Сценарий финальной стадии императорской коронации серьезных напряжений фантазии ни у кого не вызвал. Коронацию венчал торжественный ужин знати в папском дворце Ватикана, дополнительные столы были также накрыты в нескольких римских монастырях и, как того жаждал плебс, вдоль правого берега Тибра. За отдельный стол, где главными фигурами являлись папа римский и императорская чета, приглашение разделить с ними трапезу получили епископы субурбикарий, мессер Деодат, апокрисиарий базилевса, епископы Кельна и Майнца, Аццо, граф Каноссы, а также братья и сестры Кресченции. Приглашение последних дало многим тему для жарких обсуждений за праздничным столом. Большинство склонялось к мнению, что сегодняшний день стал днем примирения для давно конфликтующих сторон, некоторые находили, что это приглашение не что иное, как элемент папских интриг, но никто, ни одна живая душа в этот момент не подумала, что это стало следствием безумной страсти, внезапно охватившей в этот день того, кто несколько недель подряд нещадно дрессировал свое тело и дух, лишь бы предстать перед чужеземным правителем образцом душевной стойкости, целомудрия и смирения. Кто бы мог подумать, что верховный иерарх христианского мира этот вечер провел в ужасном томлении духа, пожирая глазами черноволосую обольстительную сестру своих врагов и гадая, откуда, какими сверхъестественными силами в мире сем вновь возродилась эта чарующая, пронзительно порочная и сводящая с ума красота. И при этом за весь долгий вечер, наполненный тостами, хвалебными псалмами, странной музыкой Десятого века и сдержанными развлечениями, Иоанну Двенадцатому ни разу не пришла в голову мысль, что именно сегодня и благодаря ему, разнузданному потомку Мароции и Альбериха, положено начало величайшему государству средневековой Европы, и сегодняшний день является первым из трехсот тысяч дней жизни, отведенных Историей этому государству, которое впоследствии с чьей-то нелегкой руки будет именоваться Первым рейхом.
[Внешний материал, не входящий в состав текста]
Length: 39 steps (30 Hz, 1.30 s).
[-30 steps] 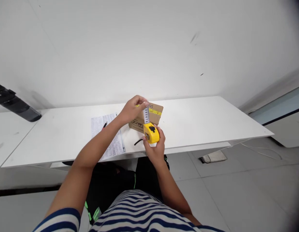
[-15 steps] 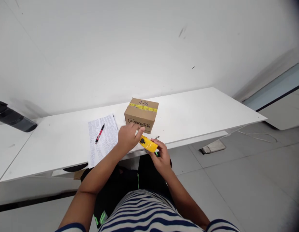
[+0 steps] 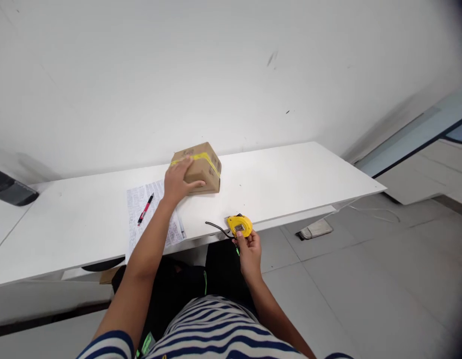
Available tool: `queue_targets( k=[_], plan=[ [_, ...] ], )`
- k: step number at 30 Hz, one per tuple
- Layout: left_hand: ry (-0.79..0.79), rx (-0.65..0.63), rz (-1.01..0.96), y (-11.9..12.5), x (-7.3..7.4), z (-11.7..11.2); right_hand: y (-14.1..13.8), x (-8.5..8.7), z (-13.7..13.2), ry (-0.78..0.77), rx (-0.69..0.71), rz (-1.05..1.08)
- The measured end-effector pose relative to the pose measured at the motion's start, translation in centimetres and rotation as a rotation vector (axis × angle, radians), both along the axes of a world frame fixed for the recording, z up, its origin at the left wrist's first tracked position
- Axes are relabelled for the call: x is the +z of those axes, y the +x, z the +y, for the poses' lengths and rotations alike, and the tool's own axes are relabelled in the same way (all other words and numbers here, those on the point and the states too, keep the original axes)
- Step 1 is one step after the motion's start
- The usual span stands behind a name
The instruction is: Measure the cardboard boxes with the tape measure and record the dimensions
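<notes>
My left hand (image 3: 177,182) grips a brown cardboard box (image 3: 201,172), with its fingers over the top and the thumb along the near side. Yellow tape runs across the box's top and down its right end. In my right hand (image 3: 250,252) is a yellow tape measure (image 3: 241,224), pinched between thumb and fingers at the table's front edge. A black wrist strap (image 3: 218,228) trails from it to the left. I cannot make out any blade drawn out of its case.
Under my left forearm lies a handwritten sheet (image 3: 135,209) with a red and black pen (image 3: 145,209) on it. A dark cylindrical object (image 3: 12,187) stands at the far left. The white table (image 3: 275,184) backs onto a wall.
My left hand has left the tape measure and taken hold of the box, which has turned and shifted left. My right hand has turned the tape measure, and its strap now hangs leftward.
</notes>
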<state>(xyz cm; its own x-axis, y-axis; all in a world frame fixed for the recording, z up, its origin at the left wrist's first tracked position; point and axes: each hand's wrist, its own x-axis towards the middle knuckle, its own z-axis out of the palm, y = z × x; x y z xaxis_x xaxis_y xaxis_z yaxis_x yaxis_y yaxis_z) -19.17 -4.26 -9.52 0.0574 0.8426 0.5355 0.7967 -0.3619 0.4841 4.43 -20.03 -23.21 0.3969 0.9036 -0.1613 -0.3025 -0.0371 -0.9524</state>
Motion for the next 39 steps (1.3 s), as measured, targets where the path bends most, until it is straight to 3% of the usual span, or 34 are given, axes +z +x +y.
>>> queue_targets(
  k=[3,6,9,12,15,18,20,22,25,27,30,35,39],
  plan=[
    [0.028,0.177,-0.377,-3.0,-1.1,-0.1,0.8,-0.5,0.5,0.01,-0.012,-0.022],
    [-0.045,0.205,-0.686,-3.7,-2.9,-0.6,0.9,-0.2,1.0,0.042,-0.01,-0.048],
    [-0.16,0.109,-0.752,-2.2,-4.7,-1.6,0.4,1.0,1.9,0.112,-0.01,-0.087],
    [-0.245,0.036,-0.63,0.1,-5.3,-3.5,0.0,2.8,3.1,0.184,-0.031,-0.117],
    [-0.1,0.044,-0.423,2.1,-3.8,-6.2,0.1,4.8,4.5,0.26,-0.052,-0.115],
    [0.038,0.031,-0.264,3.5,-0.6,-9.1,0.6,6.6,5.3,0.375,0.034,-0.104],
    [-0.103,-0.032,-0.243,4.2,1.6,-10.5,0.7,7.6,5.2,0.458,0.13,-0.13],
    [-0.354,-0.156,-0.309,4.7,3.3,-11.3,0.6,8.4,4.8,0.515,0.229,-0.173],
    [-0.631,-0.363,-0.505,5.2,4.4,-11.6,0.4,9.1,3.8,0.552,0.327,-0.225],
    [-0.698,-0.435,-0.609,5.3,4.4,-11.2,0.6,9.5,3.7,0.556,0.364,-0.246],
    [-0.712,-0.429,-0.684,4.1,4.5,-9.6,2.1,10.1,5.1,0.566,0.333,-0.265],
    [-0.555,-0.19,-0.869,-1.9,5.6,-3.5,6.9,11.0,11.6,0.588,0.028,-0.197],
    [-0.664,-0.032,-0.885,-5.7,6.0,1.1,9.4,10.6,16.0,0.547,-0.009,-0.201]
  ],
)
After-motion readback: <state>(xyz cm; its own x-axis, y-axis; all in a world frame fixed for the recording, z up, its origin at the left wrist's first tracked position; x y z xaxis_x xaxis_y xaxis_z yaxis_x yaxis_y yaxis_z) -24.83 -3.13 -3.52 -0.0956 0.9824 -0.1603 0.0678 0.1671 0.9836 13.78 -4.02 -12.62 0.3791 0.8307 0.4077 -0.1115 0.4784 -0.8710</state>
.........................................................................…..........………………………….
[1] — «Возрождение Римской империи» (лат.).
[2] — Ф. Грегоровиус «История города Рима в Средние века». Книга 6, глава 3.
[3] — Адриан IV (ок. 1115–1159), римский папа (1154–1159), единственный англичанин на Святом престоле.
[4] — Библия. Ветхий Завет. Книга пророка Малахии 3:1.
[5] — Библия. Ветхий Завет. Третья книга Царств 8:30.
[6] — Ф. Грегоровиус «История города Рима в Средние века». Том 4, глава 2
[7] — Испытание, исследование (лат.).